Data analysis processes
- Get link
- X
- Other Apps
from COURSERA : Data analytics by Google
Origins of the data analysis process
When you decided to join this program, you proved that you are a curious person. So let’s tap into your curiosity and talk about the origins of data analysis. We don’t fully know when or why the first person decided to record data about people and things. But we do know it was useful because the idea is still around today!
We also know that data analysis is rooted in statistics, which has a pretty long history itself. Archaeologists mark the start of statistics in ancient Egypt with the building of the pyramids. The ancient Egyptians were masters of organizing data. They documented their calculations and theories on papyri (paper-like materials), which are now viewed as the earliest examples of spreadsheets and checklists. Today’s data analysts owe a lot to those brilliant scribes, who helped create a more technical and efficient process.
It is time to enter the data analysis life cycle—the process of going from data to decision. Data goes through several phases as it gets created, consumed, tested, processed, and reused. With a life cycle model, all key team members can drive success by planning work both up front and at the end of the data analysis process. While the data analysis life cycle is well known among experts, there isn't a single defined structure of those phases. There might not be one single architecture that’s uniformly followed by every data analysis expert, but there are some shared fundamentals in every data analysis process. This reading provides an overview of several, starting with the process that forms the foundation of the Google Data Analytics Certificate.
The process presented as part of the Google Data Analytics Certificate is one that will be valuable to you as you keep moving forward in your career:
Ask: Business Challenge/Objective/Question
Prepare: Data generation, collection, storage, and data management
Process: Data cleaning/data integrity
Analyze: Data exploration, visualization, and analysis
Share: Communicating and interpreting results
Act: Putting your insights to work to solve the problem
Understanding this process—and all of the iterations that helped make it popular—will be a big part of guiding your own analysis and your work in this program. Let’s go over a few other variations of the data analysis life cycle.

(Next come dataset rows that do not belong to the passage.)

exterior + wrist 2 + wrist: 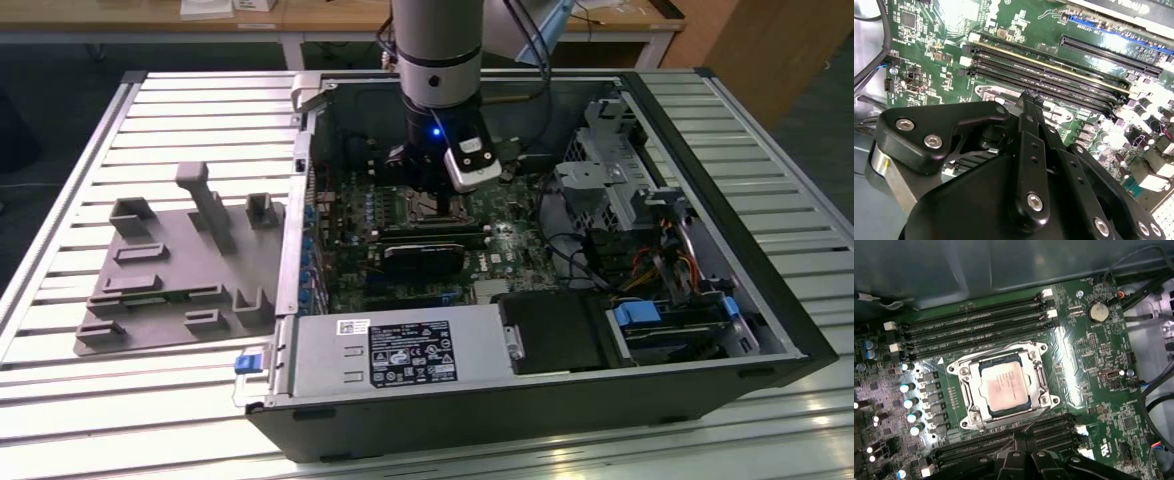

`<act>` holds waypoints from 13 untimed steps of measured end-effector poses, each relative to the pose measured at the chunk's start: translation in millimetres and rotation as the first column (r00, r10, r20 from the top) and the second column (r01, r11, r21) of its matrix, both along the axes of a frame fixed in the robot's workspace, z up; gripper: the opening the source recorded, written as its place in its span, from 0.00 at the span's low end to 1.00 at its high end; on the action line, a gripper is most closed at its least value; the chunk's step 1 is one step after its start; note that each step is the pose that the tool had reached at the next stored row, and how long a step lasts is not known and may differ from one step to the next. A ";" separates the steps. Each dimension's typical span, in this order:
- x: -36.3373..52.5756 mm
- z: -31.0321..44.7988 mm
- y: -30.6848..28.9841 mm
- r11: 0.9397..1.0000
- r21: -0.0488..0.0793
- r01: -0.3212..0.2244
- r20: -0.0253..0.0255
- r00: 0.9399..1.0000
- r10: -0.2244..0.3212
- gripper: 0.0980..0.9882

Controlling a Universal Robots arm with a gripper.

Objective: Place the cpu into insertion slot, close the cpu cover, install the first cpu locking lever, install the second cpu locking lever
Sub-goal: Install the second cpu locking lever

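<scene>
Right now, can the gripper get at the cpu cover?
Probably yes. The gripper hangs just above the board beside the cpu cover, which lies flat around the cpu with nothing over it.

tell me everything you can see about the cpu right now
The cpu is a small flat square chip with a pale silvery-beige metal top carrying faint print. In the first wrist view it lies flat in the insertion slot on the green circuit board, framed by the silvery cpu cover. Nothing grips it.
</scene>
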State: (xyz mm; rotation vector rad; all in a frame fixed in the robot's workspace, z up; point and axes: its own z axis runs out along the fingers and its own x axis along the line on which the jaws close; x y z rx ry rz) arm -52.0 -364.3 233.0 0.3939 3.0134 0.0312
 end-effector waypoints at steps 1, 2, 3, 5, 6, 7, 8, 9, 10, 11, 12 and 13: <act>0.0 -0.2 -0.1 1.000 0.000 0.000 0.000 1.000 0.000 0.00; 0.0 -0.2 0.0 1.000 0.000 0.000 0.000 1.000 0.000 0.00; 0.0 -0.2 -0.1 1.000 0.000 0.000 0.000 1.000 0.000 0.00; 0.0 -0.2 -0.1 1.000 0.000 0.000 0.000 1.000 0.000 0.00; -0.3 -0.3 -0.1 1.000 0.000 -0.001 0.000 1.000 0.001 0.00; -1.2 -0.6 -0.1 1.000 0.000 -0.002 0.000 1.000 0.002 0.00; -2.7 -1.0 -0.1 1.000 0.000 -0.003 0.001 1.000 0.003 0.00; -4.2 -1.5 -0.1 1.000 0.000 -0.004 0.001 1.000 0.004 0.00; -5.4 -2.0 -0.1 1.000 0.000 -0.007 0.002 1.000 0.007 0.00; -6.4 -2.4 -0.1 1.000 0.000 -0.009 0.002 1.000 0.009 0.00; -7.3 -3.1 -0.1 1.000 0.000 -0.011 0.002 1.000 0.011 0.00; -8.3 -3.7 -0.2 1.000 0.001 -0.013 0.002 1.000 0.013 0.00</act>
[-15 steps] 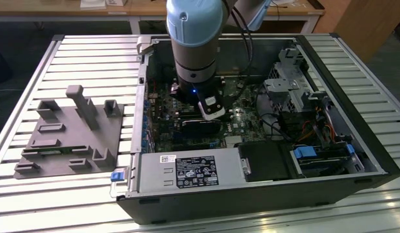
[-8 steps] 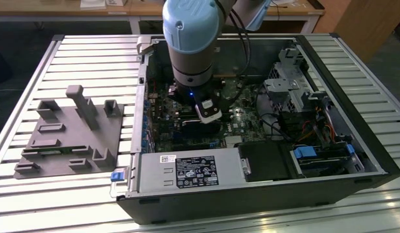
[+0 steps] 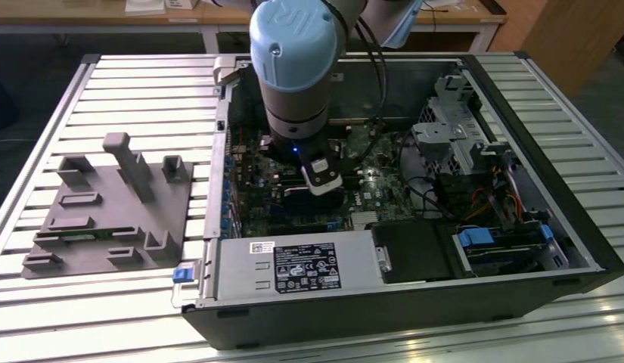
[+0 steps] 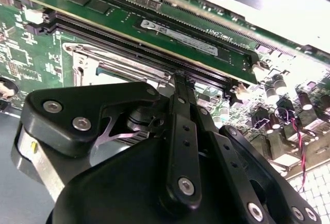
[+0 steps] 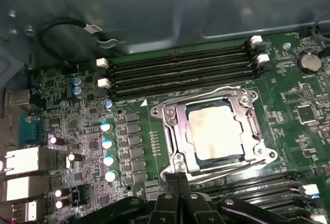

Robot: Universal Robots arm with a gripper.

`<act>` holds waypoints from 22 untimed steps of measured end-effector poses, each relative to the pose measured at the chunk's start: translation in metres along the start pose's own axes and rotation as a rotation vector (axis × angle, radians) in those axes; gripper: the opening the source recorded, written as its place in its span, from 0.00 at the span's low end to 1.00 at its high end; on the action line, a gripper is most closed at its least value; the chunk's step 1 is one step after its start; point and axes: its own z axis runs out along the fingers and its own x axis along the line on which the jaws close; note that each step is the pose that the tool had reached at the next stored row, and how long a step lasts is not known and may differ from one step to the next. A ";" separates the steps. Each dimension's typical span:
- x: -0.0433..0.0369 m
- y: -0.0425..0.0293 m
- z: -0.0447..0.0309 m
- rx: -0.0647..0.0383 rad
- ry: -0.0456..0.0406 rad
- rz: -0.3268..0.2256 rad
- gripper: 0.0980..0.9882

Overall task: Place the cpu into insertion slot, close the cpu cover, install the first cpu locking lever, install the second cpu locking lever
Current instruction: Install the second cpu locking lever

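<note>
My claw (image 5: 178, 178) is pinched narrow, holding nothing, at the edge of the cpu cover (image 5: 175, 126); the cpu (image 5: 214, 131) sits inside it. I may slip and scratch the board

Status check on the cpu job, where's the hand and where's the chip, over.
Hand shut, fingers together, low over the motherboard at the socket's edge. Cpu seated in the socket, cpu cover down around it. Memory slots close beside; nothing on the chip.

Green motherboard (image 5: 289, 105), dull silver cpu (image 5: 214, 131), silvery cpu cover (image 5: 175, 126), black fingers (image 5: 178, 185)
</note>
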 end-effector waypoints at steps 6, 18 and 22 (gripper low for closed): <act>0.0021 -0.0016 0.0033 -0.009 0.0035 -0.004 0.01; 0.0042 -0.0038 0.0086 -0.011 0.0077 -0.016 0.01; 0.0042 -0.0032 0.0070 -0.012 0.0071 -0.016 0.01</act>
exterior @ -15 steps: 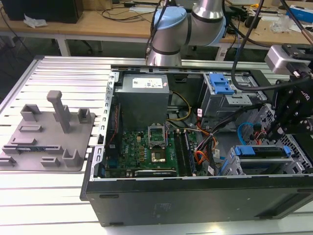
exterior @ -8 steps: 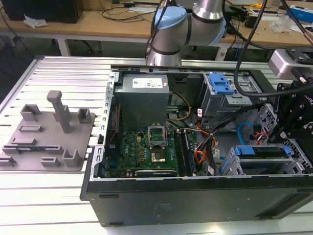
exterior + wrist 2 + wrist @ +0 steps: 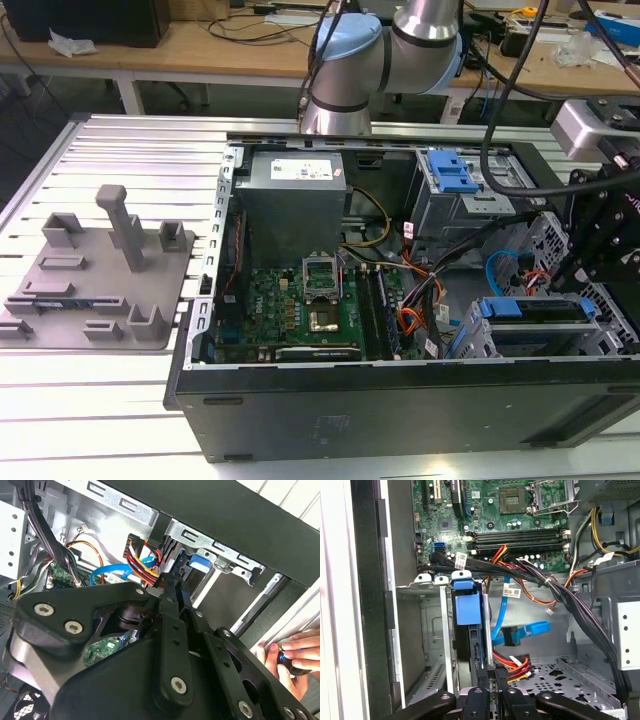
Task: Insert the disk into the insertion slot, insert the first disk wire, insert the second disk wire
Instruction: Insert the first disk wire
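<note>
I see the disk sitting inside the insertion slot, its blue carrier end facing the motherboard. Just beside the disk, at the end away from that blue tab, my fingers are drawn close together. I cannot tell whether they pinch anything. A red, yellow and black wire bundle ends right beside the fingers, near the disk. A blue flat cable loops near the disk on the same side, its black plug apart from the disk. In the second wrist view a person's hand rests outside the case wall, well apart from the disk.
</note>
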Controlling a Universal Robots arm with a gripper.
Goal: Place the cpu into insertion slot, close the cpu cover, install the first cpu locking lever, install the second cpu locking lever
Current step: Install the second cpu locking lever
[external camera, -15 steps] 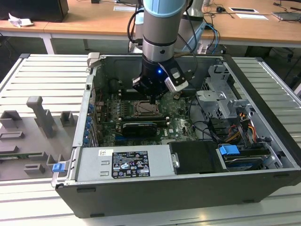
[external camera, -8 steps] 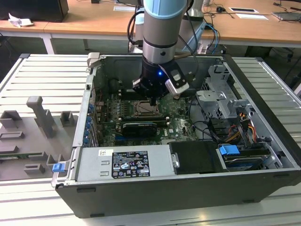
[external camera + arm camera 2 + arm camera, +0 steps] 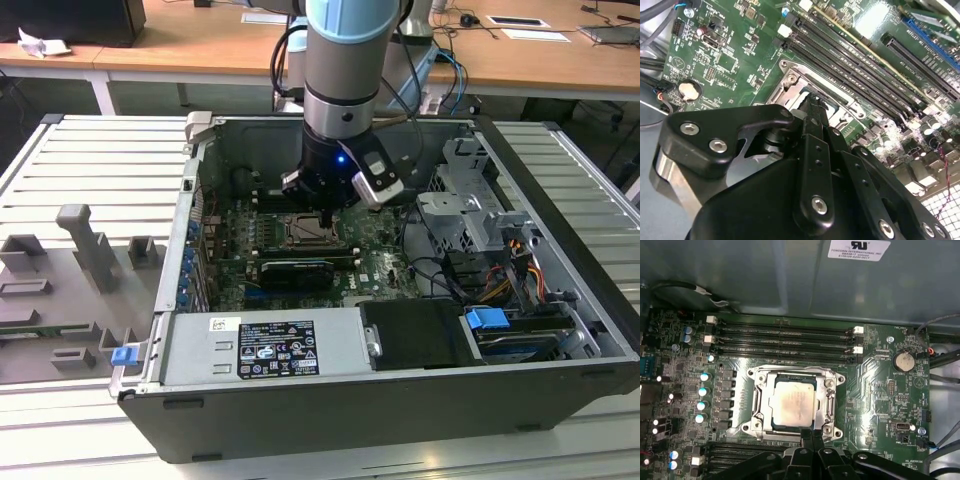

EMC's data analysis life cycle
EMC Corporation's data analytics life cycle is cyclical with six steps:
Discovery
Pre-processing data
Model planning
Model building
Communicate results
Operationalize
EMC Corporation is now Dell EMC. This model, created by David Dietrich, reflects the cyclical nature of real-world projects. The phases aren’t static milestones; each step connects and leads to the next, and eventually repeats. Key questions help analysts test whether they have accomplished enough to move forward and ensure that teams have spent enough time on each of the phases and don’t start modeling before the data is ready. It is a little different from the data analysis life cycle this program is based on, but it has some core ideas in common: the first phase is interested in discovering and asking questions; data has to be prepared before it can be analyzed and used; and then findings should be shared and acted on.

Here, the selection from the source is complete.